Enabling fairer data clusters for machine learning

Their findings reduce average job completion time by up to 95% when the system load is high, while treating every job fairly.

Data warehouse Enlarge
Credit: Google

Research published recently by CSE investigators can make training machine learning (ML) models fairer and faster. With a tool called AlloX, Prof. Mosharaf Chowdhury and a team from Stony Brook University developed a new way to fairly schedule high volumes of ML jobs in data centers that make use of multiple different types of computing hardware, like CPUs, GPUs, and specialized accelerators. As these so-called heterogeneous clusters grow to be the norm, fair scheduling systems like AlloX will become essential to their efficient operation.

This project is a new step for Chowdhury’s lab, which has recently published a number of tools aimed at speeding up the process of training and testing ML models. Their past projects Tiresias and Salus sped up GPU resource sharing at multiple scales: both within a single GPU (Salus) and across many GPUs in a cluster (Tiresias).

But AlloX tackles heterogeneous clusters, which carry a new problem: different hardware is best at different types of computing tasks. While there was always variety in the expectations different jobs had from the data cluster, now there’s also a difference in what different hardware is best for a given job.

A number of different types of hardware may be able to run a given model, but it can have vastly different speeds on each one depending on its computation characteristics. If it requires a lot of sequential execution, then a GPU wouldn’t be a good fit, but if it relies heavily on matrix multiplication then a CPU wouldn’t work very well. And with new accelerators constantly under development, different common operations are always finding better options for fast execution.
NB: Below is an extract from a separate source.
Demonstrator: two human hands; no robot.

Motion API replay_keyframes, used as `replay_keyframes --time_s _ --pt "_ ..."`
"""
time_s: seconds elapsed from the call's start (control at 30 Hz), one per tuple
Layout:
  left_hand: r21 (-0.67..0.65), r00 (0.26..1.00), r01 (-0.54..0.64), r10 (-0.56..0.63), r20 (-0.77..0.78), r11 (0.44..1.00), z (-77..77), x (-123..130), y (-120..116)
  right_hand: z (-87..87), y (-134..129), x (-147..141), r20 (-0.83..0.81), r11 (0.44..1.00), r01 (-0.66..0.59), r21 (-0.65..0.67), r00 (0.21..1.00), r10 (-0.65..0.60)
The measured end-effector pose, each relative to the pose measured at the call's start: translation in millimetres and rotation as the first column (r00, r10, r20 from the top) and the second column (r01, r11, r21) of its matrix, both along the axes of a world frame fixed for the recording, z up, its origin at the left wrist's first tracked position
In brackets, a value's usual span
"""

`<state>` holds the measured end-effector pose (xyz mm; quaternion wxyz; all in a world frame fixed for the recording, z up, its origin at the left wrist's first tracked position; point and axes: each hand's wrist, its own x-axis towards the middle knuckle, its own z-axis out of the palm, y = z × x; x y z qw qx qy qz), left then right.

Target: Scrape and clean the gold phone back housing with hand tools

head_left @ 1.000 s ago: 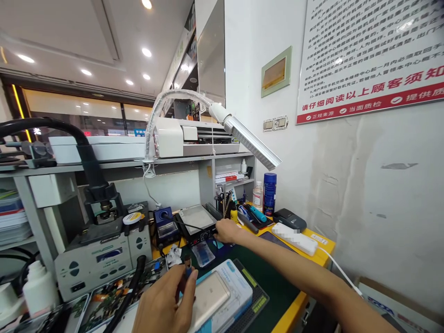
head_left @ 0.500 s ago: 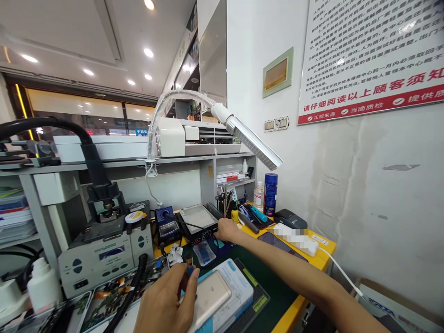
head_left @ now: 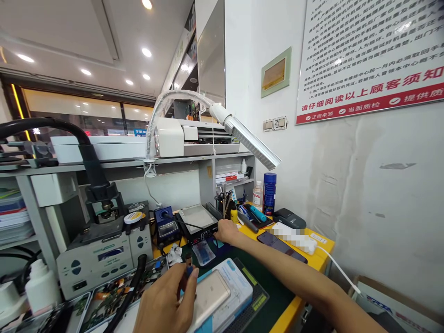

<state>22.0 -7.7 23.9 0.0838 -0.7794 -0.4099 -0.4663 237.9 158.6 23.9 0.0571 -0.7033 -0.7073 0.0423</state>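
Observation:
My left hand point(head_left: 166, 298) is raised at the lower middle, thumb and fingers pinched on a small piece with a brown top and blue lower part point(head_left: 189, 262); its kind is unclear. Just right of that hand lies a gold phone point(head_left: 212, 292), back up, on a white and blue box point(head_left: 239, 287). My right hand point(head_left: 227, 232) reaches forward, fingers curled at the right front corner of a flat heating plate point(head_left: 198, 217) with a black control front. Its fingertips are hidden, so I cannot see what they grip.
A grey rework station point(head_left: 104, 263) and a tray of circuit boards point(head_left: 118, 291) fill the left. A lamp point(head_left: 253, 143) hangs above. Rightward lie a dark phone point(head_left: 281, 247), a white power strip point(head_left: 294, 239) and a blue can point(head_left: 269, 194). A plastic bag point(head_left: 204, 253) lies before the plate.

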Motion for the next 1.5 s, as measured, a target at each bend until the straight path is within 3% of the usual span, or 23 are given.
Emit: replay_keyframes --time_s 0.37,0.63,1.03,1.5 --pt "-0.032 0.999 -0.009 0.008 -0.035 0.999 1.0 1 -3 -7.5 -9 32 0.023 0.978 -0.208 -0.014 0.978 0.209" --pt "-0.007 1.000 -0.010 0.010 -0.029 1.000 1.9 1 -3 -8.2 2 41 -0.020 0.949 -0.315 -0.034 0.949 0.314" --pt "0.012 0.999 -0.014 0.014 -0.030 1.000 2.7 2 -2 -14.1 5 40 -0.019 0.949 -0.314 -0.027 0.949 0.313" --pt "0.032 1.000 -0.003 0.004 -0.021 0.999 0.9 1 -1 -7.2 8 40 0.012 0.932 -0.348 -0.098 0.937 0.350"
“Each workload has unique characteristics that allows a unique accelerator to shine,” says Chowdhury, “and that’s why architecture researchers are building so many new accelerators.”

This mismatched hardware raises a new aspect of the question of data cluster fairness. With a constant high volume of jobs, schedulers have to seek out not only the best average runtime to keep the center moving, but the schedule that doesn’t arbitrarily tank certain jobs in pursuit of overall performance. As it stands, according to Chowdhury, the distribution of computing power leads to widely varied performance outcomes for different individual users.

“If the cluster is not fair, then some people will be penalized too much and their computation time will arbitrarily increase,” he says.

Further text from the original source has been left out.